Input data →
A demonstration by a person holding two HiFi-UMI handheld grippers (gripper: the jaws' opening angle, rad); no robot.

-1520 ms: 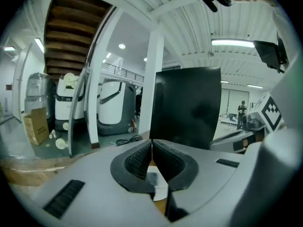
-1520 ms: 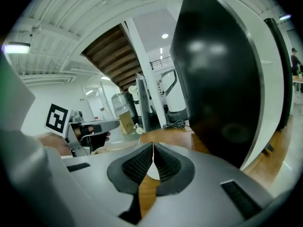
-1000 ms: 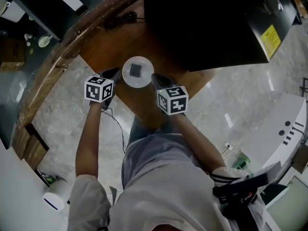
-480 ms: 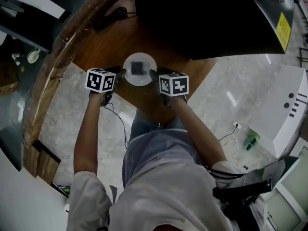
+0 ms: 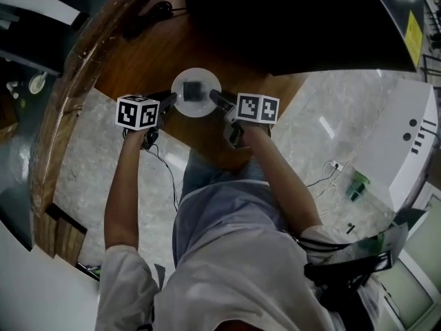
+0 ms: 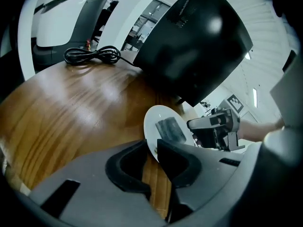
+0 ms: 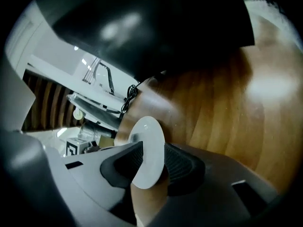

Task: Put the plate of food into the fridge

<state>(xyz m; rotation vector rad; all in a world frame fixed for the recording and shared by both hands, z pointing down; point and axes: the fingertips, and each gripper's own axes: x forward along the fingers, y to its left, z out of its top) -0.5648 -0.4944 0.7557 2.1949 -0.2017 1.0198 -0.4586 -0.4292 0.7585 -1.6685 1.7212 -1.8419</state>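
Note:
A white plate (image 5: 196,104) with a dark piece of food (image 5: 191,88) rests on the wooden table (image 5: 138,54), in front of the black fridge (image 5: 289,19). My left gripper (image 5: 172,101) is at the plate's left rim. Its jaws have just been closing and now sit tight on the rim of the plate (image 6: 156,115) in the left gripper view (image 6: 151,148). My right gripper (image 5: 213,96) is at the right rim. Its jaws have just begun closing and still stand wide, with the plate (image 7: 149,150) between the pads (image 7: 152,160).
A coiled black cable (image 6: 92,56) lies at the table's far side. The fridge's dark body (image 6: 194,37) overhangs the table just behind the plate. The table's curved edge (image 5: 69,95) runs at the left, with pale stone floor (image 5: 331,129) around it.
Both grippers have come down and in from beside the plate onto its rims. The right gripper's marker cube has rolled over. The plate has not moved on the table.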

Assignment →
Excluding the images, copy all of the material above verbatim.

Answer →
A demonstration by a person holding two HiFi-UMI handheld grippers (gripper: the jaws' opening angle, rad); no robot.

-1520 ms: 
-1520 ms: 
-1000 ms: 
-480 ms: 
+0 ms: 
+0 ms: 
+0 ms: 

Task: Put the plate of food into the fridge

<state>(xyz m; rotation vector rad; all in a world frame fixed for the recording and shared by both hands, z pointing down; point and axes: the fingertips, and each gripper's own axes: x forward along the fingers, y to its left, z out of its top) -0.5648 -0.4944 0.7557 2.1949 -0.2017 1.0198 -0.4586 -0.4292 0.7585 -1.6685 1.7212 -1.8419</state>
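Note:
A white plate (image 5: 196,104) with a dark piece of food (image 5: 191,88) rests on the wooden table (image 5: 138,54), in front of the black fridge (image 5: 289,19). My left gripper (image 5: 172,101) is at the plate's left rim. Its jaws have just been closing and now sit tight on the rim of the plate (image 6: 156,115) in the left gripper view (image 6: 151,148). My right gripper (image 5: 213,96) is at the right rim. Its jaws have just begun closing and still stand wide, with the plate (image 7: 149,150) between the pads (image 7: 152,160).
A coiled black cable (image 6: 92,56) lies at the table's far side. The fridge's dark body (image 6: 194,37) overhangs the table just behind the plate. The table's curved edge (image 5: 69,95) runs at the left, with pale stone floor (image 5: 331,129) around it.
Both grippers have come down and in from beside the plate onto its rims. The right gripper's marker cube has rolled over. The plate has not moved on the table.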

This completes the answer to the exercise.